Long-term UCITS (UCITS excluding money market funds) witnessed increased net outflows in November amounting to EUR29 billion, compared to EUR19 billion in October. 
 
Net outflows from equity funds doubled from EUR8 billion in October to EUR16 billion in November, while bond funds also saw net outflows increase to EUR11 billion from EUR5 billion in October.  
 
On the other hand, net flows of balanced funds broke even during November, after recording net outflows of EUR5 billion in October.
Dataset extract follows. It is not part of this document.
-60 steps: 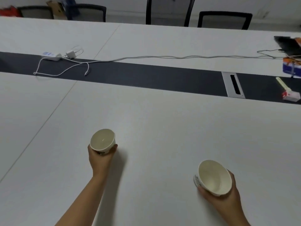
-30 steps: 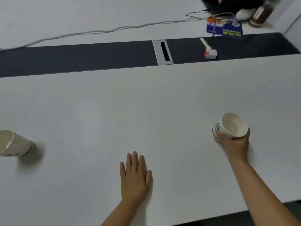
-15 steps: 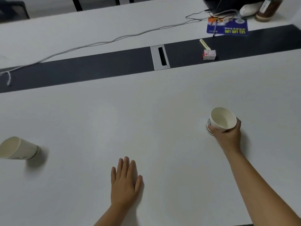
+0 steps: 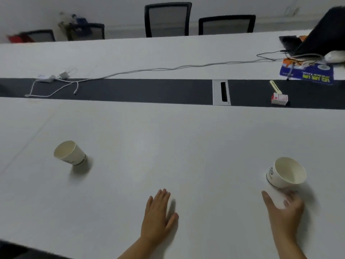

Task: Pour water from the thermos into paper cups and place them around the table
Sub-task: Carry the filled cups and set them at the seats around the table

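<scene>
Two white paper cups stand upright on the white table (image 4: 186, 146). One paper cup (image 4: 70, 153) is at the left, apart from both hands. The other paper cup (image 4: 285, 173) is at the right. My right hand (image 4: 283, 212) is just below that cup with fingers spread and relaxed, holding nothing. My left hand (image 4: 158, 214) rests flat on the table in the near middle, fingers straight. No thermos is in view.
A dark strip (image 4: 130, 90) with a cable slot (image 4: 222, 92) crosses the table. White cables and a charger (image 4: 50, 78) lie at left; a small red-white box (image 4: 279, 99), a blue booklet (image 4: 308, 73) and dark items at right. Chairs (image 4: 168, 18) stand behind.
My right hand has let go of the right cup and drawn back toward me. My left hand stays flat on the table. The view has swung up and left.
</scene>
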The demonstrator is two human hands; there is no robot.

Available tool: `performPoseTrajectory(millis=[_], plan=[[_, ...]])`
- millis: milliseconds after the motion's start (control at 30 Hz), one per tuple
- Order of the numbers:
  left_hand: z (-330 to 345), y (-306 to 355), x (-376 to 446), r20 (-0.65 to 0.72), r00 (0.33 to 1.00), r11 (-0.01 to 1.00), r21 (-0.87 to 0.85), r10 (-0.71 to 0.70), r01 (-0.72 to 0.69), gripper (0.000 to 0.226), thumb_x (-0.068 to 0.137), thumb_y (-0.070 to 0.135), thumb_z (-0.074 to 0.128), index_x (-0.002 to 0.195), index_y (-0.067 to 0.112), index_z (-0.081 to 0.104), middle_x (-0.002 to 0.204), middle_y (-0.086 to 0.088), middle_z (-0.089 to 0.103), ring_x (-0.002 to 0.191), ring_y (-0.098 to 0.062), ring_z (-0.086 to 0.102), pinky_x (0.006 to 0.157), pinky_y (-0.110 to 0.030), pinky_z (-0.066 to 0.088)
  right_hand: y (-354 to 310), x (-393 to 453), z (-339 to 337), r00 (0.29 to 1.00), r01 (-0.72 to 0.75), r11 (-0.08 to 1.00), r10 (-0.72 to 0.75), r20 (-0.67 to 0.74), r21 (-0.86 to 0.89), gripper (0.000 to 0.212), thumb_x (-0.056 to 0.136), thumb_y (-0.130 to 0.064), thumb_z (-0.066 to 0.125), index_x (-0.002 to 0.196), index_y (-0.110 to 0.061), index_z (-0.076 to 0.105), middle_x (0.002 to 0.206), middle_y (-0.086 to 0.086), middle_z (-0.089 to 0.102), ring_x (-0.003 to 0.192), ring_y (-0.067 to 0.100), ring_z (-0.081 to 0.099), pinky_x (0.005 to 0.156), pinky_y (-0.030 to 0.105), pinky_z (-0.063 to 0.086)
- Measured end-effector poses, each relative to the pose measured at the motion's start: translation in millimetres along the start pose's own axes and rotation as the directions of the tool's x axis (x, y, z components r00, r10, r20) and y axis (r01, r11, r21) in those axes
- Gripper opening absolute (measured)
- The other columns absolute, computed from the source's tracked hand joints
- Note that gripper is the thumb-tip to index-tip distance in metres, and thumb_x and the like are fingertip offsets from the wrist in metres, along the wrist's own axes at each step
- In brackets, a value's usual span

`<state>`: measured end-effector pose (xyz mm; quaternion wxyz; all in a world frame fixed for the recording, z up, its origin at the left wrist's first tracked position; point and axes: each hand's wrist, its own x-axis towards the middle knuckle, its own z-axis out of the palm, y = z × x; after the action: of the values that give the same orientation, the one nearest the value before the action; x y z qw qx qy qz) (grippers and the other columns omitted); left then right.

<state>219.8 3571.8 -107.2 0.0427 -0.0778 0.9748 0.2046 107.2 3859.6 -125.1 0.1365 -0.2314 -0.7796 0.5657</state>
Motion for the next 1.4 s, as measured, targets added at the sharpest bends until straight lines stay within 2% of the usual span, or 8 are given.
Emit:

Money market funds meanwhile, witnessed a turnaround in net flows in November to record net inflows of EUR20 billion, compared to net outflows of EUR10 billion a month earlier.
 
Total non-UCITS net sales increased during November to EUR11 billion, compared to EUR7 billion in October.  This increase was attributable to an increase in net inflows to special funds (funds reserved to institutional investors) from EUR8 billion to EUR11 billion.
 
Total assets of UCITS decreased by 1.2 per cent in November to stand at EUR5,425 billion, while total assets of non-UCITS enjoyed a modest increase in November of 0.4 percent to stand at EUR2,144 billion. 
 
Bernard Delbecque (pictured), Director of Economics and Research at EFAMA, says: “Heightened concerns about the euro area sovereign debt crisis and growing fear of a global economic slowdown pulled investors away from equity and bond funds towards highly liquid and low-risk investments.”